Junior Shane Buechele and sophomore Sam Ehlinger quarterback opposite teams in Saturday night’s Orange-White game, and exited the spring the same way they began it: to be the guy who quarterbacks the Orange and White on Sept. 1 at Maryland. Ehlinger was 13-of-22 for 151 yards while Buechele hit 12-of-21 throws for 130 yards and a score; Ehlinger’s White team won the game, 23-13.

On the balance, Herman indicated that whoever ultimately wins the job will be the guy who can make plays without turning the ball over.

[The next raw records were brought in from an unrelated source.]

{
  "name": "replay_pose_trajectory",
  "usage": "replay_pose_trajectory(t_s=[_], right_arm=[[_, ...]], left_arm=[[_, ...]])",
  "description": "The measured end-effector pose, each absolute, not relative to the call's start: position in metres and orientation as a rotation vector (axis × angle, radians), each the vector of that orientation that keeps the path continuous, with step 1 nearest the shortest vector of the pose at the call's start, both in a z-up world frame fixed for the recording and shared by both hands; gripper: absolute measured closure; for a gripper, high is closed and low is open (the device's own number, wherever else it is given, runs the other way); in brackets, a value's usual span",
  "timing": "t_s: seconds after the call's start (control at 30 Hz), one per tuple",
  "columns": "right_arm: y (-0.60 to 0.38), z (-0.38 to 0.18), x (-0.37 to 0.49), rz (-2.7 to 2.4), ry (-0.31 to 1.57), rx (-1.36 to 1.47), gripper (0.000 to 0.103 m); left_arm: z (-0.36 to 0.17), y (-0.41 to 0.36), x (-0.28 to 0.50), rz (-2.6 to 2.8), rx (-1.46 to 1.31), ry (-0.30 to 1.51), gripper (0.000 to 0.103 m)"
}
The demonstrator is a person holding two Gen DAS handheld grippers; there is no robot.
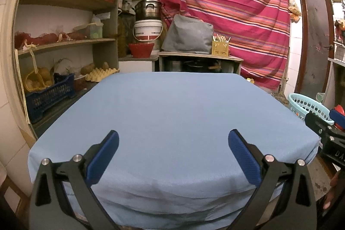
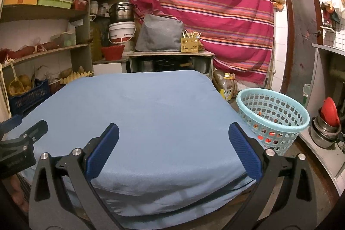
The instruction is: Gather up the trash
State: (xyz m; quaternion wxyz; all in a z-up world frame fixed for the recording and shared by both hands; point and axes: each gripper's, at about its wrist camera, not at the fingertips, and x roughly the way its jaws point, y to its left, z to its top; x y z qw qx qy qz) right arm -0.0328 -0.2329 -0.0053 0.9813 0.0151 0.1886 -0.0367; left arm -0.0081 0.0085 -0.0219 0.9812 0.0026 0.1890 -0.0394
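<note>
Grippers were both hanging over the near edge of the table (image 1: 172, 105), which had a light blue cloth pulled over it, and honestly the cloth looked bare in both wrist views. Your left gripper (image 1: 173, 143) had its blue-padded fingers (image 1: 103, 156) spread wide with nothing between them, just blue fabric underneath. Same story for your right gripper (image 2: 173, 137): jaws wide apart, empty, pointed across the tabletop. You could see each one poking into the other's view, the right at the far right edge of the left camera and the left down at the lower left of the right camera. As for the trash, the only bits I could make out were some orange and red scraps sitting at the bottom of the light teal laundry-style basket (image 2: 273, 115), showing through its holes. I couldn't tell what those scraps actually were. That basket stood on the floor just off the table's right side, near a yellow-labelled oil bottle (image 2: 226, 87). Behind the table you had a striped red cloth (image 2: 198, 3) hung across the wall, a grey covered thing (image 2: 160, 35) on a low cabinet, and a white bucket (image 2: 121, 32) with a steel pot (image 2: 120, 11) stacked on it. Shelves (image 1: 64, 40) on the left were crammed with boxes, potatoes and an egg tray (image 1: 101, 73).
</note>
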Motion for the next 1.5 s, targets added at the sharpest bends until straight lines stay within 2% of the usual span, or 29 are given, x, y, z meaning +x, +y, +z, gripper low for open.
replay_pose_trajectory(t_s=[1.5], right_arm=[[-0.2308, -0.0044, -0.0322, -0.080, 0.375, 0.022, 0.004]], left_arm=[[-0.0206, 0.0037, -0.0076, -0.084, 0.026, 0.382, 0.004]])
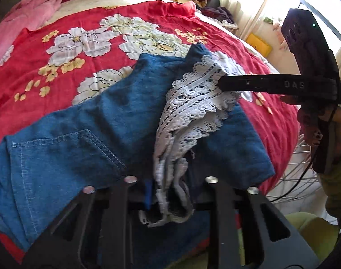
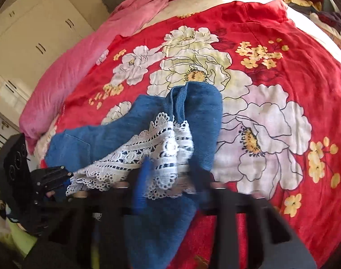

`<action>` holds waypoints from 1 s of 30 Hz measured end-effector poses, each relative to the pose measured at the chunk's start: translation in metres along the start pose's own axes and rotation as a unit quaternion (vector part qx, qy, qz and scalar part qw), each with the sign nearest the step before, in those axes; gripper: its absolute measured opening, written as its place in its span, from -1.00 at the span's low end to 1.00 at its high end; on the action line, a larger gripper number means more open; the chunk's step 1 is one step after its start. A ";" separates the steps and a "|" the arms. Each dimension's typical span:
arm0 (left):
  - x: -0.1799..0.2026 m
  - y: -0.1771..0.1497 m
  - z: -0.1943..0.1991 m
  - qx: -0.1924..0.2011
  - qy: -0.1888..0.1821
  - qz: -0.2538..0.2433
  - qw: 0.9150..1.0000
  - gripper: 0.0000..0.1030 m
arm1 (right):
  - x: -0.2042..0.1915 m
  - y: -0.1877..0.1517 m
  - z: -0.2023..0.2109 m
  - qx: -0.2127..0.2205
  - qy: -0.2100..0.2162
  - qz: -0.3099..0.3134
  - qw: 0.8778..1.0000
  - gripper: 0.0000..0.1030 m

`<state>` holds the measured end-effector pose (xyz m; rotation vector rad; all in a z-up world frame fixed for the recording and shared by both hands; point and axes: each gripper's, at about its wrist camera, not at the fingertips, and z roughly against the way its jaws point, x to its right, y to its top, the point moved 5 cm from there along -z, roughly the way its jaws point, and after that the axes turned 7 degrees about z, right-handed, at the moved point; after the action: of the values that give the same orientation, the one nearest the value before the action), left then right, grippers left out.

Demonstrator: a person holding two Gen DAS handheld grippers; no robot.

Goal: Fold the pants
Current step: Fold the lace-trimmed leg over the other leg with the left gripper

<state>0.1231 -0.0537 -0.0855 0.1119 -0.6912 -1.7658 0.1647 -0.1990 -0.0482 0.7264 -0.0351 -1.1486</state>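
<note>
Midway, apparently: blue pants [image 1: 85, 121] lie near the bed's [image 1: 267, 121] near edge. Left tongs [image 1: 168, 204] and right tongs [image 2: 161, 179] both pinch the lace hem [image 1: 192, 103]. Risk: lace slipping or snagging, and the fold skewing.

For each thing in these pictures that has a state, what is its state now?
Pants: on the bed, partly folded, lace hem bunched on top.
Lace hem: gripped at both ends.
Left claw: shut on the lace hem.
Right claw: shut on the lace hem; blurred.
Bedspread: spread flat, slightly wrinkled.
Pink cloth: lying unfolded along the bed edge.
</note>
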 end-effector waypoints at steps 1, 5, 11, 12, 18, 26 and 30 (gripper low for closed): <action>0.001 0.000 0.002 0.003 -0.004 0.001 1.000 -0.78 | -0.003 0.006 0.005 0.009 0.005 0.003 1.000 -0.70; 0.006 -0.005 0.011 0.003 -0.030 0.009 1.000 -0.78 | -0.020 0.044 0.016 0.041 0.032 0.002 0.999 -0.70; 0.006 -0.018 0.013 -0.010 -0.035 0.019 0.999 -0.68 | -0.059 0.100 -0.034 0.023 0.050 0.057 0.997 -0.69; 0.002 -0.019 0.012 -0.014 -0.034 0.026 0.999 -0.60 | -0.065 0.105 -0.045 0.016 0.058 0.061 0.996 -0.67; -0.003 -0.023 0.010 -0.027 -0.044 0.037 0.998 -0.15 | -0.073 0.110 -0.022 0.065 0.064 0.079 0.993 0.21; -0.007 -0.021 0.005 -0.027 -0.054 0.054 0.997 -0.31 | -0.065 0.020 0.033 0.067 -0.041 0.190 0.979 0.44; -0.018 -0.020 0.007 -0.024 -0.063 0.077 0.995 -0.76 | -0.079 -0.040 0.036 0.043 -0.056 0.261 0.963 0.44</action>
<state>0.1093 -0.0320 -0.0949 -0.0839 -0.7274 -1.6491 0.0834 -0.1592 -0.0155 0.6750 -0.3555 -0.6835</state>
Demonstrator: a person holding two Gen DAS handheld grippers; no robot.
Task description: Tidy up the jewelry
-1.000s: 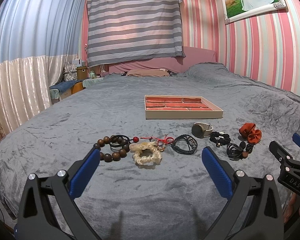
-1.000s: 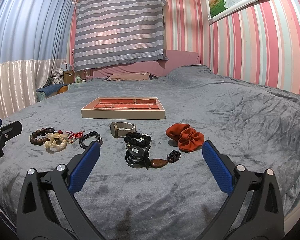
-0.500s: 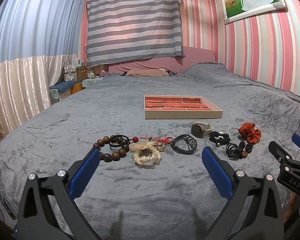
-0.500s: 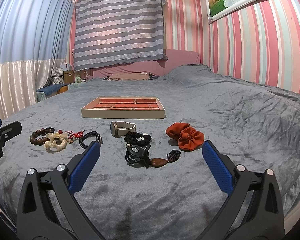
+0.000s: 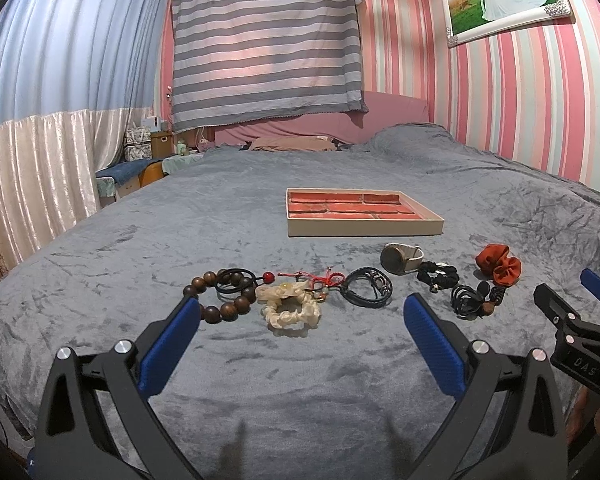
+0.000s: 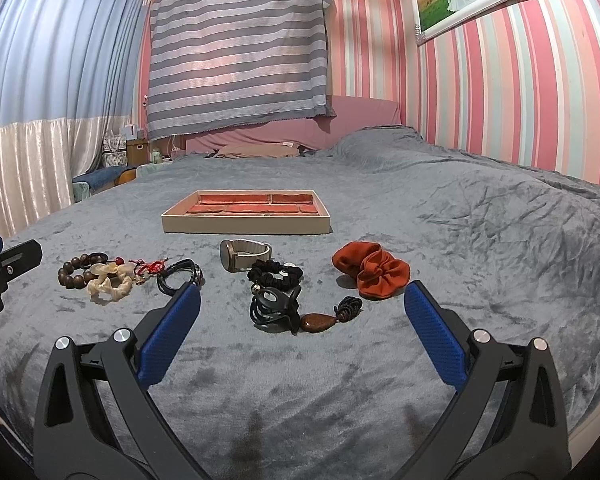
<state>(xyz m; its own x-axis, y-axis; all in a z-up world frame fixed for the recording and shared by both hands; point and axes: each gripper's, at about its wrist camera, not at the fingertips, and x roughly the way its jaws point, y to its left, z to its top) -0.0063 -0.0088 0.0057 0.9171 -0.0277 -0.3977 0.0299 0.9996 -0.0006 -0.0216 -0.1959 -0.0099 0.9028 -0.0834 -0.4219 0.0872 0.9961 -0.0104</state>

“At quarterback, when you hold the ball in this game, you have the hopes and dreams, goals, aspirations, everything of your teammates, of your loved ones in your hands,” Herman said. “When you think about it that way, you tend to be a lot more is cautious with it. Now that being said, from day one of spring ball, I told the QBs, experiment, rip it in there, man. Try to fit it in tight windows,
because I want you to have that confidence when you do. They’re never going to get yelled at for an interception in the spring that is, ‘Coach, I was trying to fit it in and I just missed on a couple inches’ or whatever. Now, if he does something really dumb, if he tries to throw an out route into a cloud corner or something like that and that gets picked, yeah, he’s going to hear about it. But I think building
confidence in your abilities and in the spring is important.”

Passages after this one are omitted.